21h58: les pompiers lèvent la grande échelle. Ils vont essayer de le sauver. Le petit oiseau Twitter retient son souffle. 22h09: mission accomplie! Le chat est de retour au niveau des nids-de-poule. Louis Lemieux est heureux! Et nous aussi! On a même droit à une photo du petit minou dans les bras de son protecteur. Et comble du happyend, à 23h39, on voit le chat buvant du lait chez Louis Lemieux qui l'a adopté. Nos coeurs sensibles sont réconfortés.

Grâce aux tweets de l'animateur, on a vécu un bon vieux film à la Walt Disney. Animal abandonné, animal en danger, animal sauvé, animal aimé. Les messages de joie fusent de partout. Vive les pompiers!

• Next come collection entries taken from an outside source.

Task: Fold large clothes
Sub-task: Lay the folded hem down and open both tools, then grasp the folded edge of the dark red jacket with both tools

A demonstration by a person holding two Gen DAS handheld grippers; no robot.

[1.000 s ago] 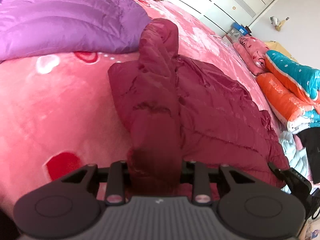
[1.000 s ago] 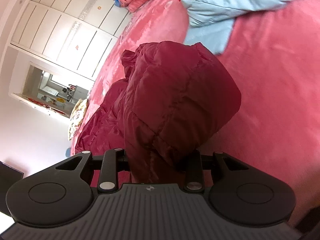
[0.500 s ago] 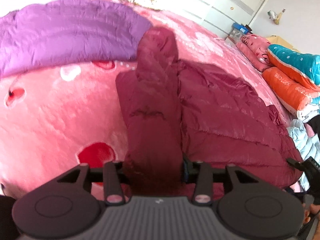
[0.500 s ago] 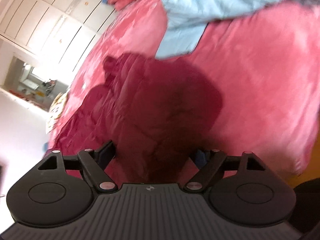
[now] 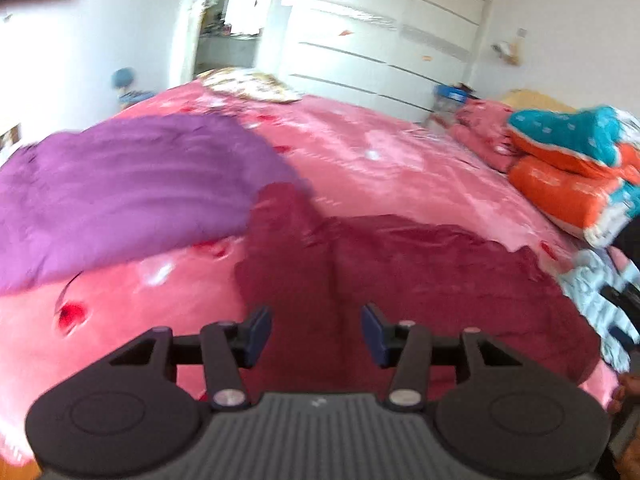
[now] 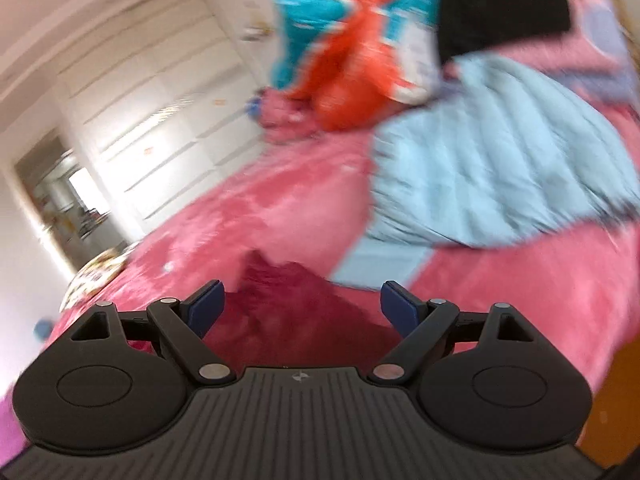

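We see the maroon down jacket [image 5: 400,280] lying flat on the pink bed [image 5: 380,160], sleeve folded across its body. Left gripper [image 5: 316,332]: fingers apart and opening, nothing pressed between them, jacket below. Right gripper [image 6: 302,306]: fingers spread wide, opening, free of cloth. Purple quilt [image 5: 128,192] beside the jacket; light blue jacket [image 6: 500,176] further along. No containers we can make out.

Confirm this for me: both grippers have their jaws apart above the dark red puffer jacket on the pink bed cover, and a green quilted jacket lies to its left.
One detail is wrong: the quilted jacket left of the dark red puffer jacket is purple, not green, as the left wrist view shows. The rest holds: the left gripper, its jaws opening, and the right gripper hold nothing above the pink bed cover.
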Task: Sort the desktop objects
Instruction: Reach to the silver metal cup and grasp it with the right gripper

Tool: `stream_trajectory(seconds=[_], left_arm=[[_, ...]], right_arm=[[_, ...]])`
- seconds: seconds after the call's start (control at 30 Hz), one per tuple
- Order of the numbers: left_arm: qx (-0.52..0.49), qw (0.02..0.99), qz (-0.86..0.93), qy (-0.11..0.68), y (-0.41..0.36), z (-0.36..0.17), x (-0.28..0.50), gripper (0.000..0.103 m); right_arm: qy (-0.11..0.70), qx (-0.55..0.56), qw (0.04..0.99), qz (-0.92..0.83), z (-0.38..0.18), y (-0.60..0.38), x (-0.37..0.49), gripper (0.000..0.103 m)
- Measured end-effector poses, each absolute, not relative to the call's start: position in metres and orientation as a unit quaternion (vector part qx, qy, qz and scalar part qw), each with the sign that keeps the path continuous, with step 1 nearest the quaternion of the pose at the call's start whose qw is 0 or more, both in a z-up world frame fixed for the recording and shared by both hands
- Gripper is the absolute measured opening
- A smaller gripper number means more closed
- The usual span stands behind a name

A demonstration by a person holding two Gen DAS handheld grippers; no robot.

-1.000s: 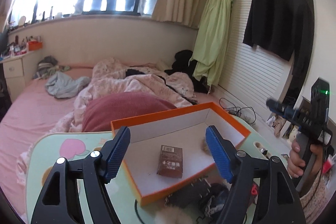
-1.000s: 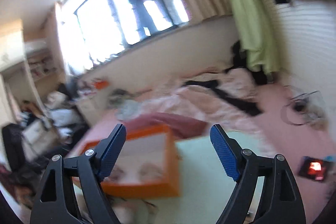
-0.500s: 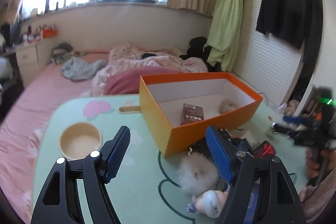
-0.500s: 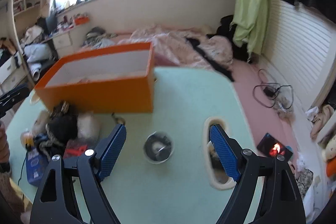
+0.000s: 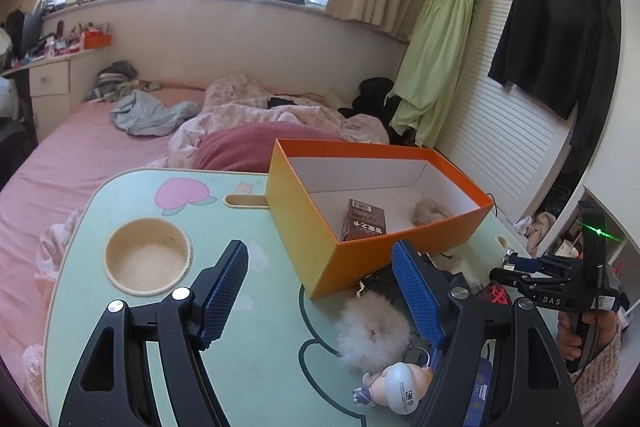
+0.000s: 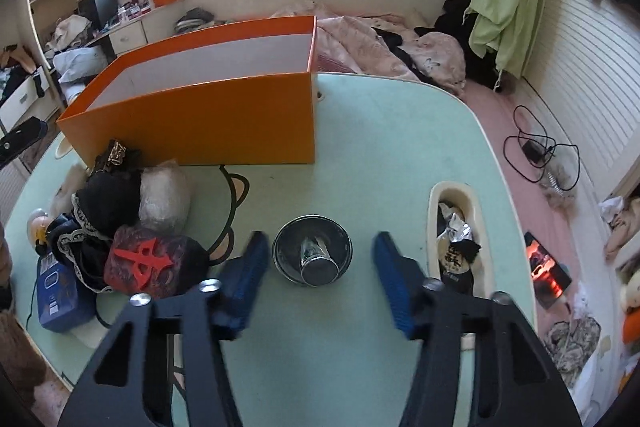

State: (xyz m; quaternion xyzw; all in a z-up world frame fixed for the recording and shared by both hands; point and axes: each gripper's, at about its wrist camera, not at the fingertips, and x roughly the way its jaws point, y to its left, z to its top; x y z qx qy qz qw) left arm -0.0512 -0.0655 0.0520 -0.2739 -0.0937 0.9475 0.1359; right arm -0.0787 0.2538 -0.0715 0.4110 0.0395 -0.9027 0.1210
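A pale green lap table (image 6: 392,131) with rounded corners and cartoon prints stands over a pink bed (image 5: 92,155) strewn with a quilted floral duvet. The largest thing on it is an open orange cardboard box (image 6: 208,123) with a white lining; in the left wrist view a small brown carton (image 5: 363,225) and a beige fluffy ball (image 5: 430,211) lie on its floor.

Against the box's near wall sits a pile of desktop objects: a black lace-trimmed cloth (image 6: 108,199), a crinkled clear plastic bundle (image 6: 165,198), a dark pouch with a red emblem (image 6: 148,259) and a blue packet (image 6: 60,291) under them. A white pompom (image 5: 374,327) and a small big-headed figurine (image 5: 396,385) lie at the pile's far side, just beside the left gripper's right finger.

A round, shiny metal tin (image 6: 313,254) stands alone on bare tabletop, well apart from the box. The right gripper (image 6: 318,275) hangs over it, its blue ribbed pads either side of the tin and closing, not yet touching it. A recessed cream slot (image 6: 452,195) holding crumpled wrappers lies just right of it.

The left gripper (image 5: 320,291) is spread wide with nothing between its pads, above the table near a round cream cup recess (image 5: 147,259).
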Motion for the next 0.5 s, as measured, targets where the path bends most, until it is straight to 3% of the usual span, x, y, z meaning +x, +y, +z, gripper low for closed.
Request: stream_trajectory(seconds=[0.07, 0.5], left_arm=[[-0.272, 0.137, 0.948, -0.093, -0.065, 0.052, -0.051, 0.074], [-0.265, 0.145, 0.949, -0.089, -0.067, 0.053, -0.045, 0.074]], right_arm=[[0.038, 0.408, 0.129, -0.903, -0.071, 0.253, -0.077, 0.039], [0.026, 0.374, 0.181, -0.909, -0.064, 0.250, -0.064, 0.039]])
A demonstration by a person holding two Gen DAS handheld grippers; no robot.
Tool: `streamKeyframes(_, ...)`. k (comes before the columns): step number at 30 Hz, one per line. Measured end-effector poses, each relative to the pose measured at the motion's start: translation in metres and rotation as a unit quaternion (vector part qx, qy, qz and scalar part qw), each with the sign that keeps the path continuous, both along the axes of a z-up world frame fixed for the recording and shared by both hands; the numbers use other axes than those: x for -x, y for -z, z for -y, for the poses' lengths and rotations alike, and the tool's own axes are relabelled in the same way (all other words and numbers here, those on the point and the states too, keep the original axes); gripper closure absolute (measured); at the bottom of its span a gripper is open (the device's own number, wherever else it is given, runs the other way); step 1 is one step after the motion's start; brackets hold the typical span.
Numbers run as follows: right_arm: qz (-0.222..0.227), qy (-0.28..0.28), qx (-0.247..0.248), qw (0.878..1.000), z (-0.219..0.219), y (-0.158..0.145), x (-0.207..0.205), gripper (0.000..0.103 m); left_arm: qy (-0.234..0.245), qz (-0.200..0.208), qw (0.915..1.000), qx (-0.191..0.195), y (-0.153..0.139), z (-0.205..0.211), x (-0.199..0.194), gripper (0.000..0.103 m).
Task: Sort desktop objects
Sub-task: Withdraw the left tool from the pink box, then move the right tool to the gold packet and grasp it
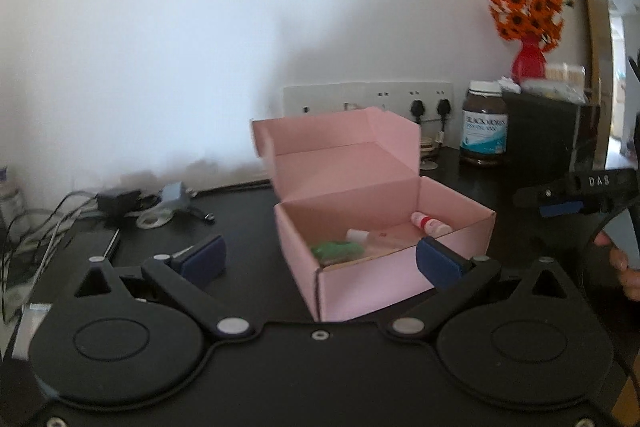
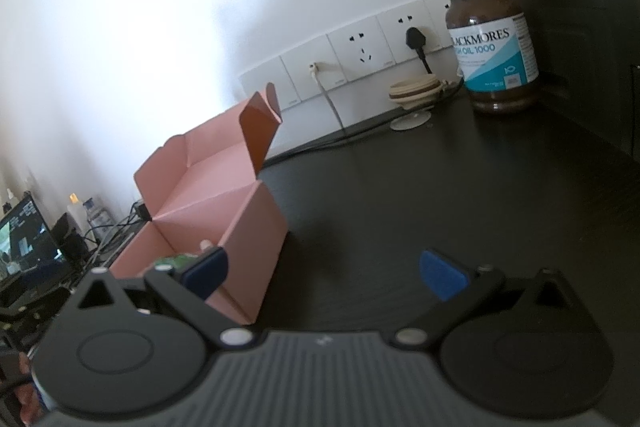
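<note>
An open pink cardboard box (image 1: 452, 227) stands on the dark desk, its lid upright. Inside lie a green item (image 1: 334, 250), a clear bottle with a white cap (image 1: 370, 239) and a white tube with a red band (image 1: 430, 223). My left gripper (image 1: 320, 261) is open wide just in front of the box's near corner, with nothing held. In the right wrist view the same box (image 2: 240, 223) sits to the left. My right gripper (image 2: 324, 275) is open over bare desk beside it, with nothing between its pads.
A brown fish-oil bottle (image 2: 492, 43) stands at the back right beside a black block (image 2: 592, 47). Wall sockets (image 2: 352, 59) with plugs run behind. Cables and adapters (image 1: 120, 207) clutter the back left, a laptop (image 2: 24, 247) further left. A red vase of orange flowers (image 1: 528, 59) stands behind.
</note>
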State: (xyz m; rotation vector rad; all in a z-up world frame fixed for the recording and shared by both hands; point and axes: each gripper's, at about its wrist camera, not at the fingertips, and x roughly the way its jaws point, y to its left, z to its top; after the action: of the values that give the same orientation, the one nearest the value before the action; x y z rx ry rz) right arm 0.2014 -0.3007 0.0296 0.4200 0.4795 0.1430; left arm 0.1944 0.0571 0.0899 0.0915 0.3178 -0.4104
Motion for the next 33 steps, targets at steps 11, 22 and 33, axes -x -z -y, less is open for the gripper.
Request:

Mais l'humanité étant ce qu'elle est, il y en a toujours pour critiquer le plus innocent des faits divers. Arrive un flot de commentaires amers. Pourquoi perdre son temps à sauver un chat quand on ne s'occupe pas des itinérants? Vous êtes pathétiques avec votre ti-minou! Ce chat a plus d'attention que les réfugiés syriens! Le ton monte. On se moque de tous ceux qui sont venus à la défense du chat sur un pont brûlant. C'est toujours ainsi. Quand des gens s'émeuvent, agissent et se réjouissent, il y en a toujours pour les traiter de cons. Il n'y a rien de plus provocateur que la bonté. Que la gentillesse. Elle agresse ceux qui en manquent.

Bien sûr, jeudi soir, à Montréal, on a seulement sauvé un minou égaré. Bien sûr qu'il faudrait loger tous les sans-abri. Bien sûr qu'il faudrait accueillir tous les rescapés. Mais pourquoi s'en prendre à ceux qui ont secouru le chat? Ça n'a pas rapport. Pourquoi essayer de faire filer mal des gens qui n'ont fait que quelque chose de bien? Si vous tenez tant à critiquer vos semblables, critiquez ceux qui blessent, ceux qui exploitent, ceux qui tuent. Ou critiquez ceux qui ne font rien. Mais se scandaliser parce que des gens ont à coeur la vie d'un chat, c'est rater sa cible.

Bien sûr, un chat, c'est seulement un chat, mais c'est déjà chat. Y a rien à dénoncer. Une bonne action n'en empêche pas une autre. Personne n'est passé au feu parce que les pompiers ont pris le temps de tirer un chaton du pétrin. Un petit geste n'en empêche pas un plus grand, au contraire. C'est l'addition de tous les petits gestes qui finira par nous rendre capables d'en faire un déterminant. Transformant.

Si vous croyez que sauver un petit chat, c'est une perte de temps, écrire des messages pour critiquer ceux qui ont sauvé un petit chat, c'est quoi? Une plus grande perte de temps. Si vous pensez qu'il y a une façon d'améliorer le sort des itinérants ou des rescapés, agissez! Faites-le! Au lieu de vous en prendre aux âmes sensibles, donnez l'exemple. Allez la sauver, la société! Ça demande plus d'efforts que de la mépriser.

Je fais plus confiance à ceux qui, voyant une bête en danger, font tout pour la sauver qu'à ceux qui, voyant ces gens agir ainsi, s'empressent de les ridiculiser. Si jamais il m'arrive quelque chose en pleine rue, j'espère que ce sont les premiers qui passeront près de moi.

Ce n'est pas parce qu'on s'émeut pour un chat qu'on ne s'émeut pas pour un humain. Au contraire!

Aider n'est pas un geste calculé. Aider est un réflexe. Un élan. Quand on voit un chat pris sous le tablier du pont Jacques-Cartier, on ne se met pas à analyser que, si on essaie de le tirer de là, on fait un geste symbolique pouvant être perçu comme une atteinte vis-à-vis de tous les êtres humains faisant face à des situations plus tragiques. On voit un chat mal pris, on le déprend. C'est tout.

Ceux qui trouvent l'action insignifiante, c'est leur droit. Ceux qui trouvent l'action réconfortante, c'est leur droit aussi. Pas besoin de leur tomber dessus.

Parce que si, un jour, on arrive à sauver tous les humains en danger, comme le chat du pont Jacques-Cartier, c'est parce que tous les humains en vie auront appris à se respecter.

Commencez donc à le faire sur votre fil Twitter.

Ce n'est qu'en respectant le monde qu'on pourra le sauver.

Et puis, Monsieur Lemieux, comment allez-vous l'appeler? Jacques Cartier? Ou Tablier?